The Haitian army had more officers than enlisted men. Hesketh-Prichard claimed with only slight exaggeration that every third person he met in the country was a general. In rural districts local authority was exercised by such generals. They were often unpaid by the government and had to get their living by preying upon the people under their authority. The highest ambition of the common man was to be appointed general — which rarely required having to rise through lower ranks.
Urban areas enjoyed the protection of a police force armed with iron-tipped clubs called “coco macaques.” These men received no salary, but got a small sum for each person they arrested. When hungry, they could be observed arresting passers-by to collect enough for a meal. Conditions in the prisons were horrifying, and the prisoners were not fed. Escape “seemed to be childishly easy,” but the men did not have the enterprise to attempt it.
Readers may consult Thomas Jackson’s review for a more detailed account of Hesketh-Prichard’s observations.
As Mr. Kurtagic writes in his introduction, Haiti has deteriorated since Hesketh-Prichard’s visit. The jungle has been nearly all cut down, causing the erosion of most of Haiti’s fertile soil. A large percentage of public services are provided only by international aid agencies. More than two-thirds of the labor force have no formal employment. At present, 9,000 UN troops are struggling for control against a variety of criminal gangs.
For me, the highlight of this new edition is the last section of the introduction, in which Mr. Kurtagic skewers the notion of “development.” As he observes, this idea derives from a specifically modern, Western ideology of progress, whose origins can be found in European thinkers such as Locke, Kant and Adam Ferguson. Development theorists believe that all countries are destined to become modern, secular, industrial, and democratic. Yet such an ideal presupposes a population that is, if not European, at least shares certain important traits with Europeans, such as intelligence, industriousness, conscientiousness, and impulse control.
West Africans, whether in West Africa or Haiti, want the comforts and conveniences of the Western economic model, but are not committed to the attitudes and behavior necessary to sustain that model. Attempts by the white man to impose “development” on such people are doomed, because they do not take into account the character of the local population.
Hesketh-Prichard is one of a long train of observers who have described West Africans as gregarious, boastful, lazy, excitable, aggressive, spontaneous, warm and relaxed. These qualities can be explained with reference to three largely heritable, essentially racial, traits: low intelligence, low conscientiousness, and high testosterone levels. Africans in their turn view whites as uptight (a term that originated among American blacks), shy, weak, cold, boring, narcissistically self-analytical, and obsessed with counting — also racial traits.

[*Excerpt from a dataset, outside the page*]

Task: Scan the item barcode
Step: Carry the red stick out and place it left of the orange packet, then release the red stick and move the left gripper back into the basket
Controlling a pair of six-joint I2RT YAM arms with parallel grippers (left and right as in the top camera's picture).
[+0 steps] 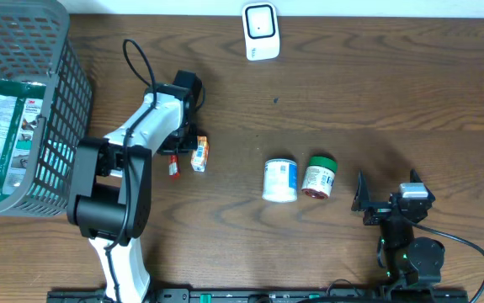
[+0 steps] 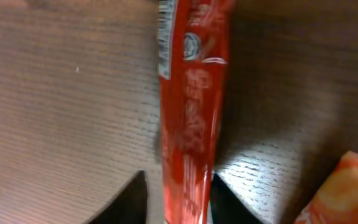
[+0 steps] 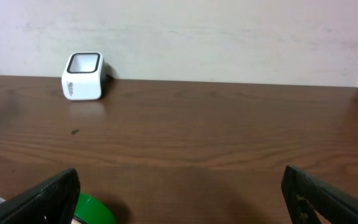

Therefore, it is normal for West Africans and Europeans to build very different kinds of societies. As for “aid” to countries like Haiti, as Mr. Kurtagic notes, “rather than persist in throwing ever more resources into a counter-productive effort to impose Westernization on non-Western peoples, Western intellectuals and politicians need to be thinking in terms of the de-Westernization of Europe’s former colonies; they need to accept that ‘development’ is not the solution, but the problem.”
Foreign aid creates unhealthy dependency and encourages reckless procreation that requires ever-higher levels of aid. Haitians would be better served by a simple economy based on herding, subsistence farming, and traditional arts and crafts. This would keep the population within sustainable bounds and, if Hesketh-Prichard’s observations of the rural poor are to be trusted, might even bring out the best in their African nature.